Perhaps we cannot get past the days of tear gas because we have not evolved from rioting and destroying to the peaceful protest that is often met with ridicule in our society. Perhaps we would really attain the ideals that we speak so fondly of when we really start supporting peaceful, liberal democratic values on the ground and learn to respect the democratic process.

Out of all the rights of the people that the government is responsible to uphold, perhaps the most underestimated in Pakistan is the freedom to access. People are simply too willing to give too much for too little. This reflects the way our government thinks and it also offers an insight into our minds as well. This probably means that our days of living in an authoritarian state are not over and neither is the will to resist it. Or if things have improved indeed, we have still not been able to shake off the hangover from our past of dictatorships.

I hope some day our protesters would learn to make their point without blocking roads and that our governments could restore order without taking any lives.

Is it too much to ask?

The post was originally published in The Nation blogs.

Raiding Sit-in Protests

Source: Pakistan Today

Right ahead of the launching ceremony of Khadim-e-Aala’s brilliant Metro Bus Service in Lahore, the hunger strike and sit-in protest camp of the Young Doctor’s Association was raided by Punjab police. They used violence and injured dissenting doctors in a very “fascist” manner, though the adjective is usually reserved for liberals in Pakistan. Even orders of arrresting doctors at sight were issued.

I am not talking about the YDA protest march to disrupt the launching ceremony over here, even though violence on those protestors is as wrong and horrid, even if we assume that these protests are politically motivated as alleged by the ruling party. The protesting doctors later made peace with the CM after breaking the fast, though I don’t expect it to last for long.

I would just like to ask if the people of the province would remain as calm had even a fraction of such a police raid been made on the sit-in protest organized by Dr. Tahir-ul-Qadri in Islamabad. This is something that everyone of us must ask ourselves and get our priorities straight, because a spectator would expect people to support a protest demanding better healthcare. No messages here for the Punjab government when some of our leaders think that this is the kind of treatment that our citizens deserve. Anyway.

I know a lot of friends would have supported action against the Islamabad sit-in protests calling for electoral reforms, regardless of who organized it and who did not, genuine or staged or whatever, because they did not agree with it, as neither did I. But I would have still strongly oppossed any violent action against the protestors, though there was talk of planning for carrying it out.

Because I knew that a lot more sit-in protests will be held all across the country in the future, whether they are about things you agree with or not.
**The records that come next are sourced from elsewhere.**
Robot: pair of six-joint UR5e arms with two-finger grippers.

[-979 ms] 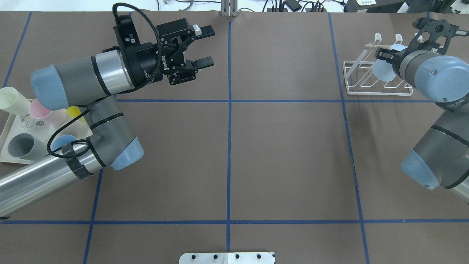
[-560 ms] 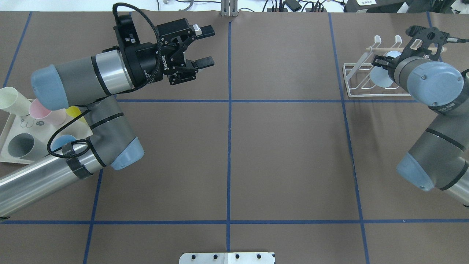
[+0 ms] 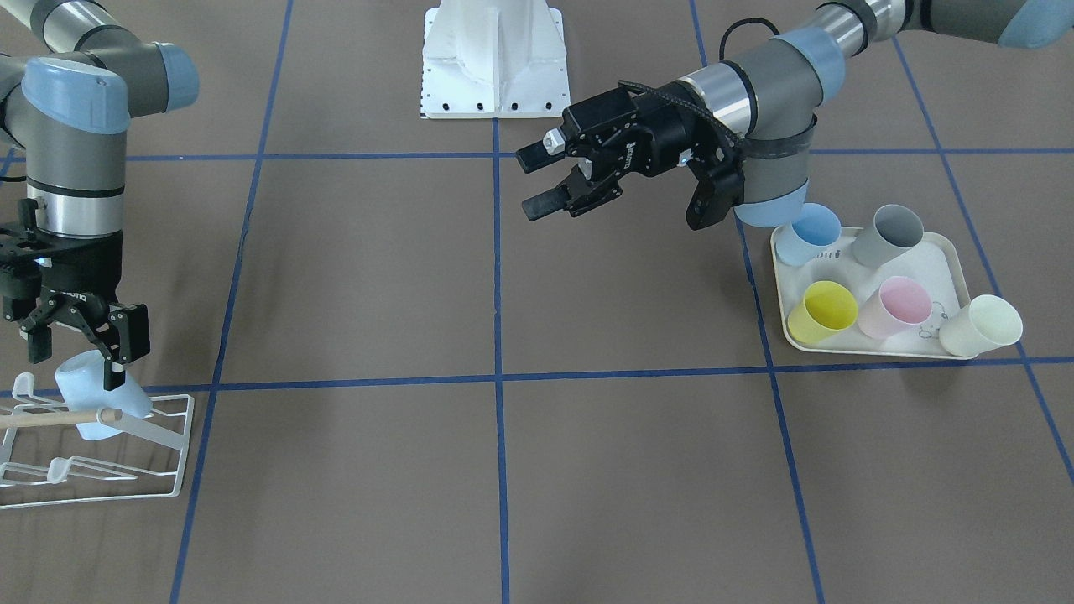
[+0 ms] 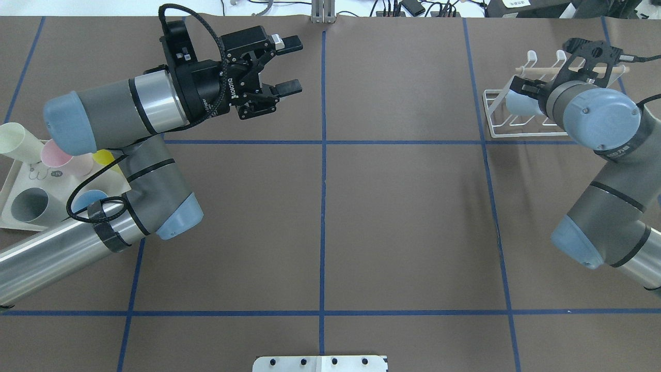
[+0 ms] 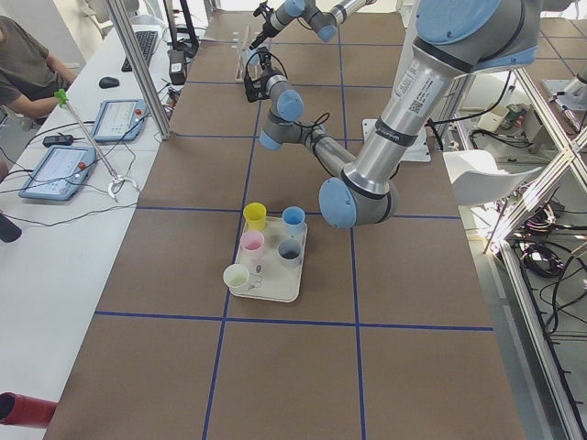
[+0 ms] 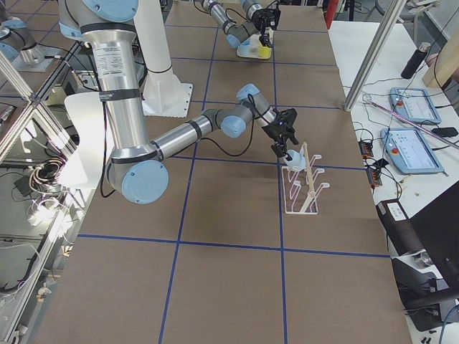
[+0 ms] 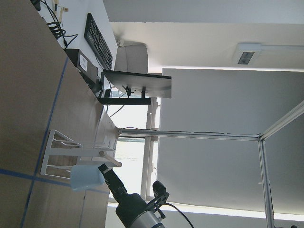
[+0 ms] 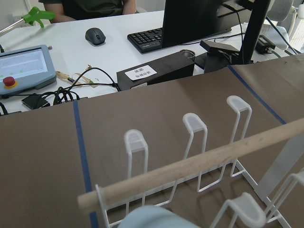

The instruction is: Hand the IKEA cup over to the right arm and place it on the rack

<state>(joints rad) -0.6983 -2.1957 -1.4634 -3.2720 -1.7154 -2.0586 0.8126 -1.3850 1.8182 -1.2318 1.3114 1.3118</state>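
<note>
My right fingers grip the pale blue cup, tilted at 6 o'clock of them over the rack; left fingers spread, empty

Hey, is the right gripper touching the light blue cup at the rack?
Touching. In the front-facing view the right gripper has its fingers closed on the light blue cup.
</note>
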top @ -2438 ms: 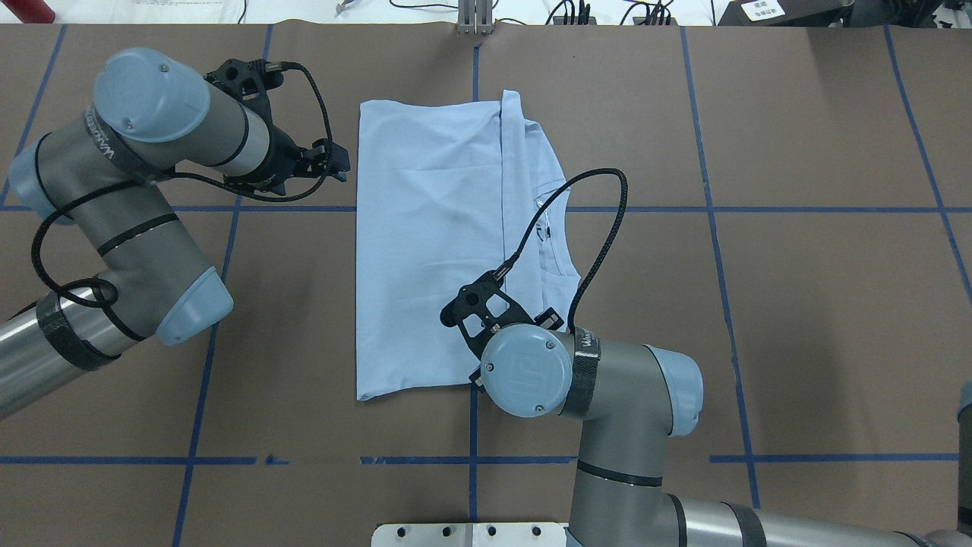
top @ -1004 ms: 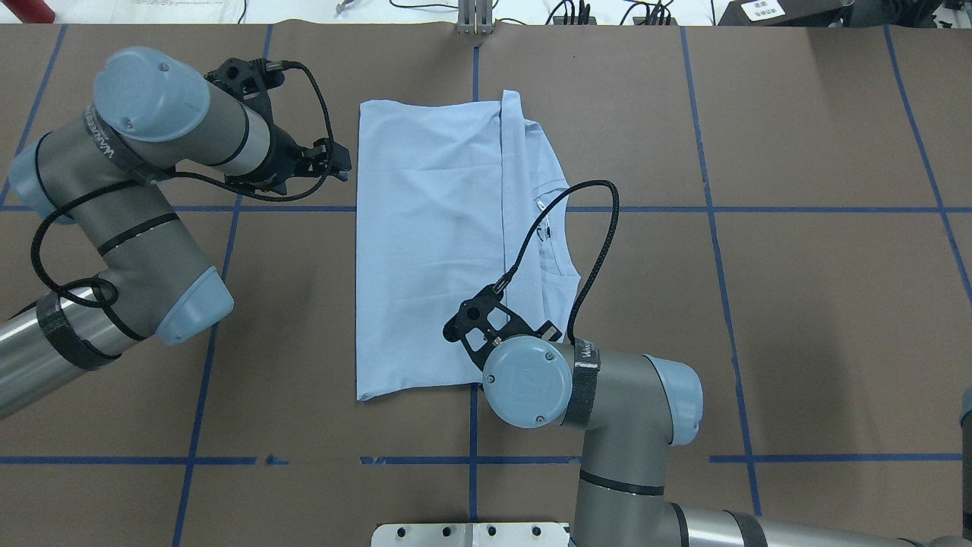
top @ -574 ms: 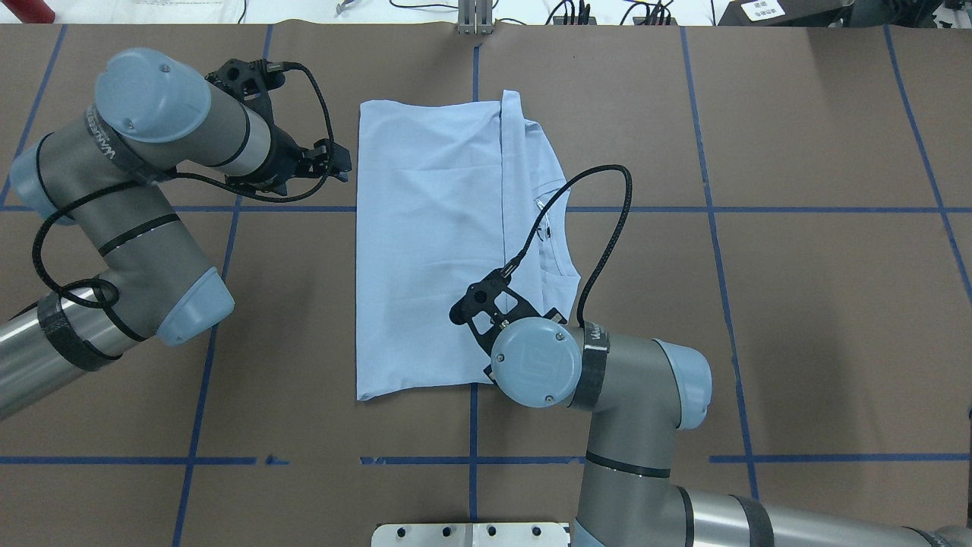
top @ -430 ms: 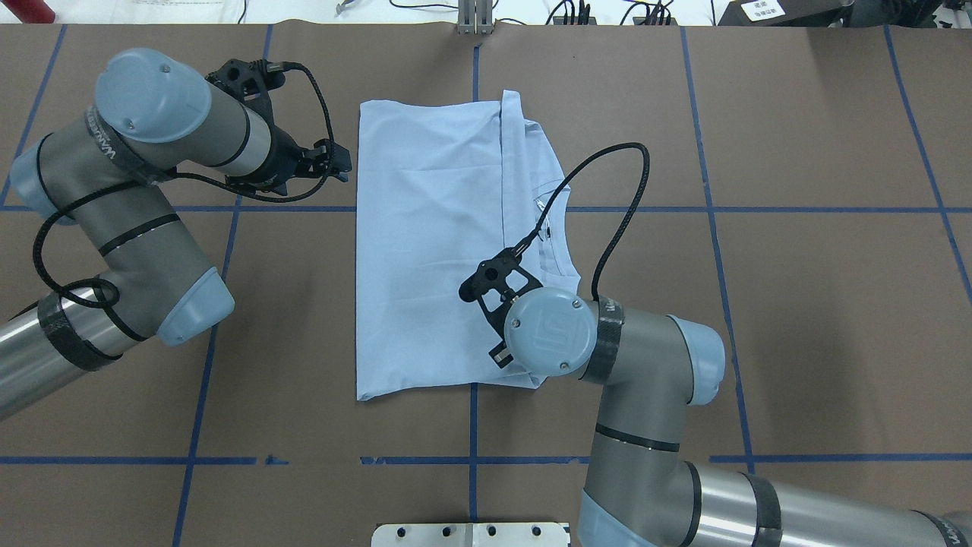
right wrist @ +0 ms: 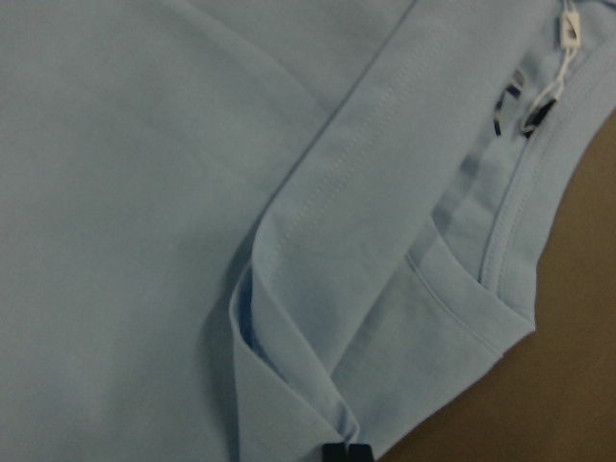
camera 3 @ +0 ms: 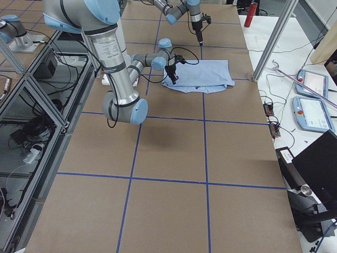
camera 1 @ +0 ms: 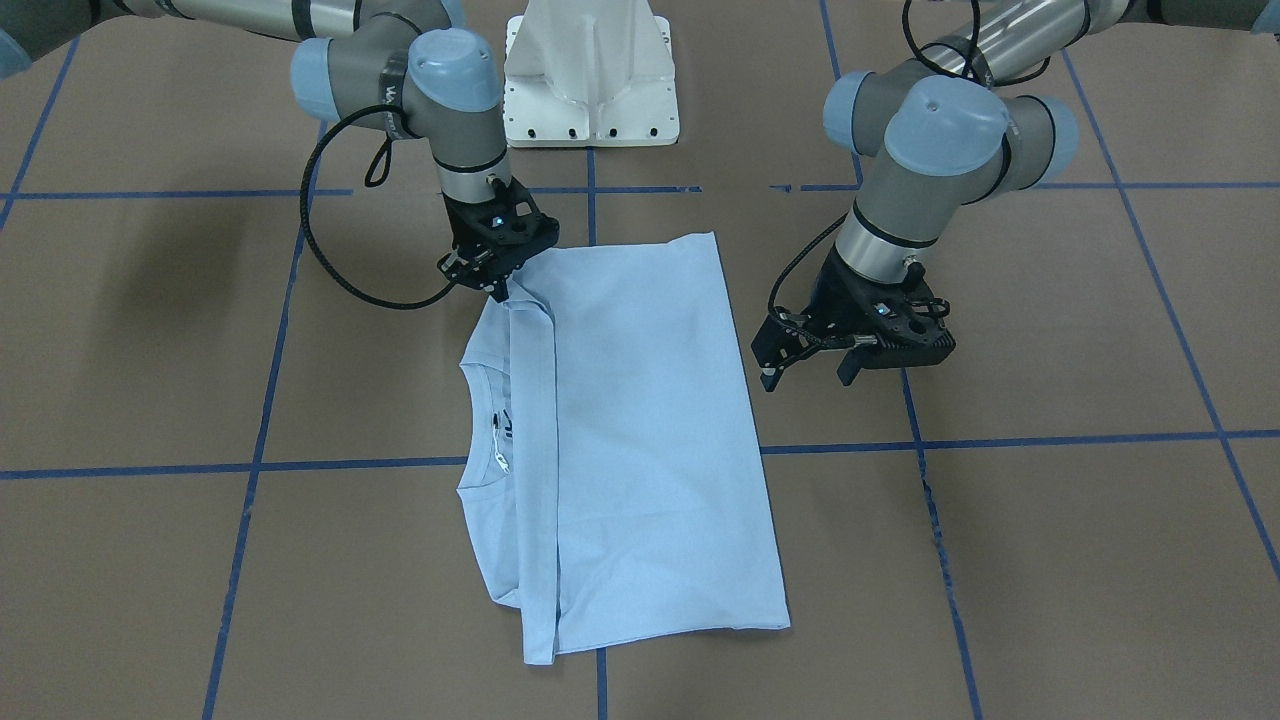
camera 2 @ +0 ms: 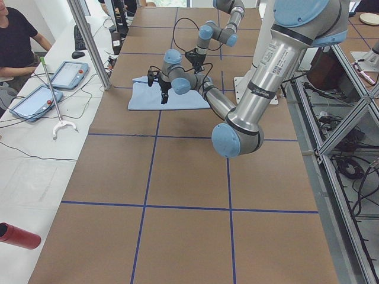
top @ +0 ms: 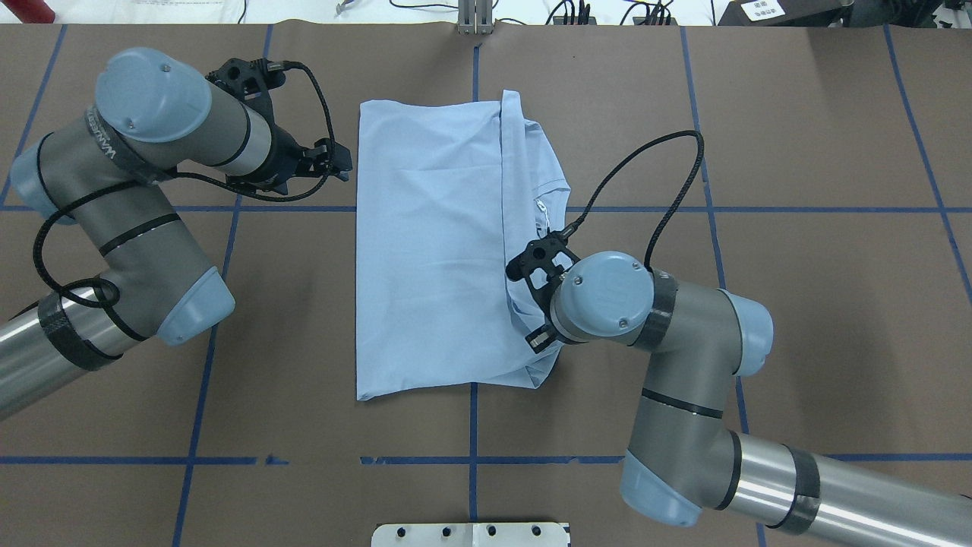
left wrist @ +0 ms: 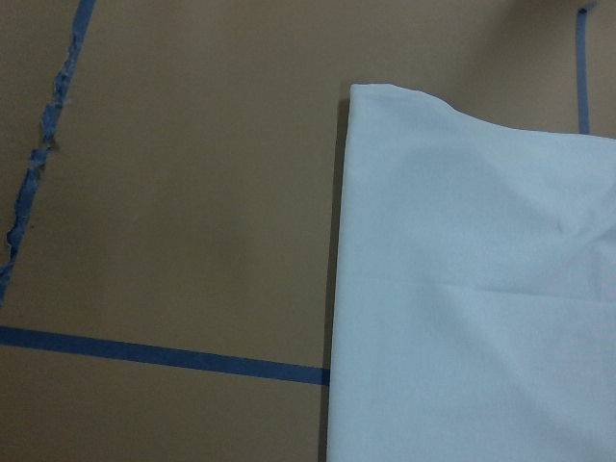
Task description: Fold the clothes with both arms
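Observation:
The pale blue T-shirt (camera 1: 640, 430) (top: 433, 251) lies folded lengthwise on the brown table, its collar (camera 1: 470, 430) and neck label (right wrist: 563, 38) showing on one side. My right gripper (camera 1: 497, 287) (top: 541, 339) is shut on the shirt's corner nearest the robot, on the collar side. The cloth there is raised and bunched in a pinched fold (right wrist: 289, 385). My left gripper (camera 1: 808, 376) (top: 339, 163) hovers open over bare table just beside the shirt's opposite long edge (left wrist: 337, 289), touching nothing.
The white pedestal base (camera 1: 590, 70) stands at the robot's edge of the table. Blue tape lines (top: 759, 209) grid the brown surface. A person (camera 2: 15, 35) sits at a side bench with tablets (camera 2: 68, 74). A red cylinder (camera 3: 251, 13) lies at the table's end.
My right arm swung to the right and farther from the robot with the shirt's corner, pulling the collar-side layers up and bunching them. The left arm has not moved.

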Available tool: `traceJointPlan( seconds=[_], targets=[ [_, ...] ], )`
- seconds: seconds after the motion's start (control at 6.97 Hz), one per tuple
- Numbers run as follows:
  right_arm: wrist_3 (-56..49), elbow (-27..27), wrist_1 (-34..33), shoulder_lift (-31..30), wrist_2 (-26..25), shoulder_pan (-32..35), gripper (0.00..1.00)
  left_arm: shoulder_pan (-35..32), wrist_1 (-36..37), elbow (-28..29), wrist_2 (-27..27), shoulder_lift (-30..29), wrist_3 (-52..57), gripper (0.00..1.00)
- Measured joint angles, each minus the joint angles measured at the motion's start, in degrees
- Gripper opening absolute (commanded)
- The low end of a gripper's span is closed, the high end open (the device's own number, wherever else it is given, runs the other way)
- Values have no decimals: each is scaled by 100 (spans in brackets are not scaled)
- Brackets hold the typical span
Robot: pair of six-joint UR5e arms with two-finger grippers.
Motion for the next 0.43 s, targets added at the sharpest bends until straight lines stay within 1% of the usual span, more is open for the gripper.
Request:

Yes, in a democracy, you never always get what you want, especially when you are living in a state as turbulent as Pakistan. And let’s talk about only those sit-in protests which remain peaceful and don’t become destructive in terms of damage to property.

And there will be more necessary sit-in protests as the ones carried out by the Shia and Hazara community. Because apparently our current PM Raja Pervez Ashraf sb needs a few corpses on the road every now and then to be inspired to get to work.

Before you are outraged at the post, I am not comparing the causes here, just the form of protest. Because you see, traditionally, our protests as a nation and a people are wild and violent, involving a lot of fire and gunshots, and that is what the world knows us for. Sit-in protests can really suck sometimes, especially when they disrupt life (though that is what they are meant for).

It is irritating but if Pakistanis have started to protest peacefully for a change, why force them to become violent? This is why the raid on the doctors’ camp, especially if it wasn’t even causing a road blockade, was wrong on so many levels.

But another part of me, though not strongly, doesn’t really want to put up with all the road blockades and traffic jams for too long. Though I know that there is no choice but to be stuck with a social and political system that is content with putting up with all the injustice and violence.